*Recorded data*
*** Block opens ***
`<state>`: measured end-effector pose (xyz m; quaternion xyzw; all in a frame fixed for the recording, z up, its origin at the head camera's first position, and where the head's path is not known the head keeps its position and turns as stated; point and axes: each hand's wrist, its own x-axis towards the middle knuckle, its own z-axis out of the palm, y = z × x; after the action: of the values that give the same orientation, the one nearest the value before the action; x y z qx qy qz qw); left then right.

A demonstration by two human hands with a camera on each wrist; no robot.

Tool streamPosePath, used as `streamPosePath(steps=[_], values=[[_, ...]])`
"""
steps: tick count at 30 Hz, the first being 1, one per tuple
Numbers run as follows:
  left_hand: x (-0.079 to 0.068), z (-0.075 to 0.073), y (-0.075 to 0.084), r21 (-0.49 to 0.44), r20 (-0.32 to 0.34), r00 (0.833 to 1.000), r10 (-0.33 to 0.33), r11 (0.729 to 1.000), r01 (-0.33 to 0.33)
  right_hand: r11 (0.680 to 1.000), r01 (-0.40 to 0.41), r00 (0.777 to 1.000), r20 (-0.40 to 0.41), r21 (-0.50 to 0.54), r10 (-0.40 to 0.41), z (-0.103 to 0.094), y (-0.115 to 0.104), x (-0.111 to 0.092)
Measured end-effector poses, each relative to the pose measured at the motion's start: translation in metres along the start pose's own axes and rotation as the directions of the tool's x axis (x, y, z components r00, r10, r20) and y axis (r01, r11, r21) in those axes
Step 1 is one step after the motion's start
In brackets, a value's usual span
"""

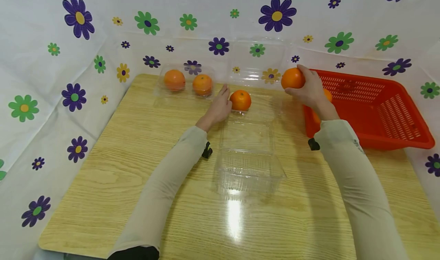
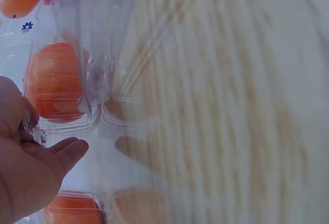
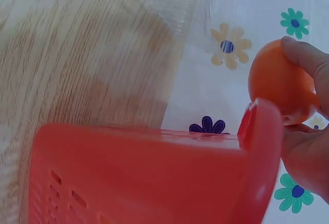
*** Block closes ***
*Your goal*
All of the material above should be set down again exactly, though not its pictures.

*Response*
`<state>`: measured end-effector pose (xyz m; quaternion xyzw; all in a frame fixed for the recording, z up, its origin at the head camera's first position, and where the head's path is not known the head keeps its position and turns as stated; point and axes: each hand's wrist, its own x-axis towards the middle knuckle, its own z-axis out of the palm, y = z × x; after the action: of the values that give the same orientation, the one nearest the value before the action; x y z qx qy qz qw); left then right.

A demonstration by two human hands with a camera on each wrist; no robot.

Tool streamPosePath, used as `streamPosePath(steps=[_], values=[[_, ...]])`
"""
steps: tick count at 30 Hz, the first being 1, one per tuple
Numbers run as follows:
  left_hand: x (-0.079 to 0.068), z (-0.075 to 0.073), y (-0.075 to 0.084), r21 (-0.49 to 0.44), r20 (-0.32 to 0.34), r00 (0.833 to 1.000), r10 (-0.33 to 0.33), r11 (0.729 to 1.000), r01 (-0.33 to 0.33)
  right_hand: r11 (0.680 to 1.000), r01 (-0.40 to 0.41), r00 (0.777 to 1.000), r20 (-0.40 to 0.41), r21 (-0.50 to 0.54), r10 (-0.40 to 0.41), z (-0.103 to 0.094), y (-0.115 to 0.104), x (-0.111 to 0.092)
Measured end-effector poses, each relative to the pose measured at the motion's start: translation in metres along the start pose's own axes and rotation as the directions of the tool's x axis (x, y, z components r00, r10, r20) and y axis (r01, r11, r21) in those axes
Step 1 is one step after the motion's start
In brackets, a value's usual span
"""

That completes the response to the exercise.